As for loaner ALS receivers, they are likely always offered with earphones but very probably there are neckloops also available if requested.
 
If we, the hard of hearing public, want this technology we need to stand up and speak out - too few hearing care providers are going to do so.
 
 
Stephen O. Frazier, Hearing Loss Support Specialist
 
   
                 
                               Please support the
   GET IN THE HEARING LOOP
                               campaign of the
  Hearing Loss Association of America
 
 

 
            
 
              
 


---------- Original Message ----------
From: "Carol in Boston" <carolagate34@...>
To: HLAATech@...
Cc: HLAAGITHL@..., HLAA Tech <HLAATech@groups.io>, HLAAGITHL@groups.io
Subject: Re: [HLAATech] [HLAAGITHL] HLAA Not Promoting Telecoil & Hearing Loops #Advocacy #GITHL-Toolkit #hearingloop
Date: Mon, 5 Sep 2022 14:31:20 -0400


Too often audiologists use the chicken and egg argument, that there are too few places that are looped. But what they keep missing is that it’s not necessarily looped rooms that are the reason for telecoils.

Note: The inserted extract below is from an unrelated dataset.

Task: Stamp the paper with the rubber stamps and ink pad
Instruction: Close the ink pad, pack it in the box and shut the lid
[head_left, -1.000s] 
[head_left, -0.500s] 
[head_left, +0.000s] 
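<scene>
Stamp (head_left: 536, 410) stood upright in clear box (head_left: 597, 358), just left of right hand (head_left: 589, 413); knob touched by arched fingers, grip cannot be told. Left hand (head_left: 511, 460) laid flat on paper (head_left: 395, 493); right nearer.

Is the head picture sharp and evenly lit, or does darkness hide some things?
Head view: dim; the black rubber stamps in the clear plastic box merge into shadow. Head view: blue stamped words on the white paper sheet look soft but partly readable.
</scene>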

Public venues are supposed to at least have assistive listening devices. (Whether they are actually available and working is another matter.) ALDs usually come with headphones, sometimes earbuds, and less often neck loops. Headphones generally don’t work well with hearing aids and earbuds not at all. Since many places don’t have neck loops, it’s simple enough to bring your own. I’ve yet to hear of an audiologist who advocates neck loops as a reason to have telecoils.

 
Carol Agate 

On Sep 5, 2022, at 12:12 PM, Stephen O. Frazier <hlaanm@...> wrote:
Hi Ginevra - You're absolutely right in your assessment that hearing care providers are a big roadblock in raising awareness and availability of telecoils and loops.  In my opinion they are the biggest one and I don't see that the situation has improved much over the last 20 years.
 
Here's a quote from a 2002 article in Hearing Review:
 
"Unfortunately, a recent survey showed that less than 50% of all hearing aid dispensers even mentioned the possibility of a telecoil to their clients. Dispensers cannot, of course, require that their clients include a telecoil in their hearing aids, but people can be given enough information so that they can make an informed choice. Many people would be more than willing to accept the need for a slightly larger hearing aid if the potential benefits of a telecoil were explained to them."
 
I believe that, since the advent of Bluetooth the percentage could even be smaller and, in reaction to looping advocacy, some providers go a step further and try to discourage clients from having the technology included in their HAs. 
 
They're often ignored and violated but state regulations mandating telecoil counseling prior to the dispensing of hearing aids help.  Only a handful of states have such regulations - many as a result of HLAA chapter advocacy - and that's what's needed elsewhere to overcome what is sometimes the outright refusal of some providers to provide such counseling. 
 
Members of this and other HLAA lists and their local chapters are the logical leaders of such efforts in any state that does not have such a requirement.  I believe it's way past time for HLAA chapters to step up and take action on this issue as we did here in NM and others have done in IN,UT, RI, DE etc.
 
Stephen O. Frazier, Hearing Loss Support Specialist
 
   
                 
                               Please support the
   GET IN THE HEARING LOOP
                               campaign of the
  Hearing Loss Association of America
 
 

 
            
 
              
 


---------- Original Message ----------
From: "Ginevra Ralph" <GRalph@...>
To: HLAAGITHL@...
Subject: Re: [HLAAGITHL] HLAA Not Promoting Telecoil & Hearing Loops #Advocacy #GITHL-Toolkit #hearingloop
Date: Mon, 05 Sep 2022 08:03:28 -0700

 
Clearly one roadblock continues to be hearing specialists – maybe we could picket their conventions…
Seriously though, do you have a relationship with your own provider that you could ask some probing questions such as these:
  • ·        Do you tell all your clients about telecoils?
  • ·        Do you include telecoil as a default in new devices or does the client have to request it?
  • ·        Do they need to request Bluetooth or is it automatic?
  • ·        How many looped sites in our area would it take for our local specialists to stop saying “nothing’s looped”?
  • ·        When do you activate a telecoil in a new pair of hearing aids and do you teach the client how to use it in a looped exam space? [We have had customers show up with telecoils but they can’t use the program!!]
If everyone in a chapter asked their provider questions like this, it can provide both some local advocacy strategies and collective ones if you share the answers with all of us on your websites. [Do you suppose the answers swould be different in the UK compared to the US!?!]

--
Ginevra Ralph
The Shedd Institute, Eugene OR



Re: [HLAAGITHL] HLAA Not Promoting Telecoil & Hearing Loops #advocacy #githl-toolkit #hearingloop

John Woodgate
 

I agree; demo is by far the best. How about laying out, with OK from City Hall, a simple loop on the sidewalk (see, I can speak American) a nd invite people to listen it, with their hearing aids or loop listeners.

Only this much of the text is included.